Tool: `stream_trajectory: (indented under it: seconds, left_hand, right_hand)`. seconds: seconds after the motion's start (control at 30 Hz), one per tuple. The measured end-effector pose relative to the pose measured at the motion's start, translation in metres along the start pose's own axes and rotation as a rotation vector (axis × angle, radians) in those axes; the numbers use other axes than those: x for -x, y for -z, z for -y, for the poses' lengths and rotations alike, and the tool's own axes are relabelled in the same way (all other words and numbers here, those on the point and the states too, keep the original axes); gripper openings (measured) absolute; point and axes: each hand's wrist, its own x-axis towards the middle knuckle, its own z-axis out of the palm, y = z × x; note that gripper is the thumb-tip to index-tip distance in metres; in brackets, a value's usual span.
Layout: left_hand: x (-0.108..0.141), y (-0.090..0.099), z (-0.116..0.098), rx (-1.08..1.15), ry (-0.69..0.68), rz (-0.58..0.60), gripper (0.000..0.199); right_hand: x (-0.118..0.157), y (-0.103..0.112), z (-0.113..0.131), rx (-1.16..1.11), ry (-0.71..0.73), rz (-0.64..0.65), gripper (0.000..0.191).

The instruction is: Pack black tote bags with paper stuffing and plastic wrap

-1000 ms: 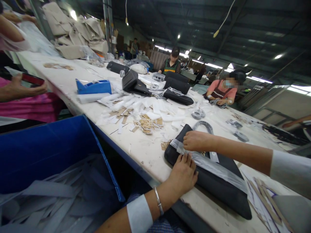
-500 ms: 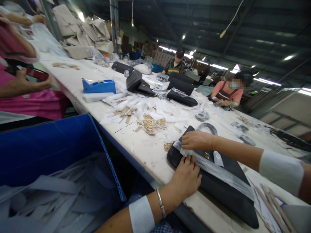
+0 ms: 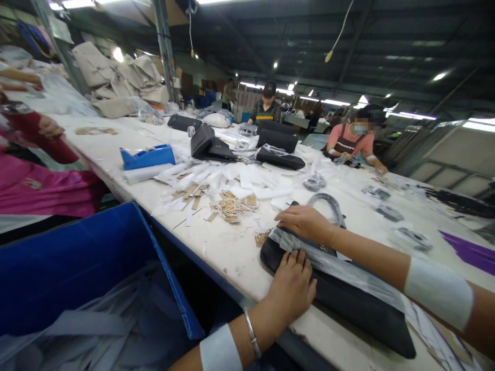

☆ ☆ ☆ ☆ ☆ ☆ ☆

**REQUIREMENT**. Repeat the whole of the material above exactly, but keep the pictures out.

**SOLUTION**.
Tool: `stream_trajectory: (indented under it: seconds, left_hand, right_hand)`. seconds: seconds after the motion's start (control at 30 Hz), one per tuple. The measured end-effector pose relative to the pose measured at the motion's start, translation in metres along the start pose's own axes and rotation as a rotation vector (axis × angle, radians) in those axes; the numbers use other axes than those: x for -x, y for -z, z for -y, for the poses' lengths and rotations alike, and the tool's own axes are relabelled in the same way (all other words and numbers here, those on the point and the states too, keep the original axes); gripper openings (measured) absolute; point and axes: each hand's wrist, its own x-axis towards the middle knuckle, its own z-axis out of the palm, y = z × x; note that gripper is the thumb-tip to index-tip distance in metres; in brackets, a value's usual span.
Layout: left_hand: x (-0.108..0.141), y (-0.090..0.099), z (-0.116..0.098), rx (-1.08..1.15), ry (-0.69..0.68), rz (-0.58..0.60), gripper (0.000..0.199); right_hand: x (-0.118..0.157), y (-0.103..0.112), z (-0.113..0.131), rx (-1.16..1.11), ry (-0.71..0.73), rz (-0.64..0.65), gripper (0.000..0.191).

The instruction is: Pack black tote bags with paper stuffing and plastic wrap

-1000 ms: 
-500 ms: 
+0 ms: 

The exercise has nothing more to it.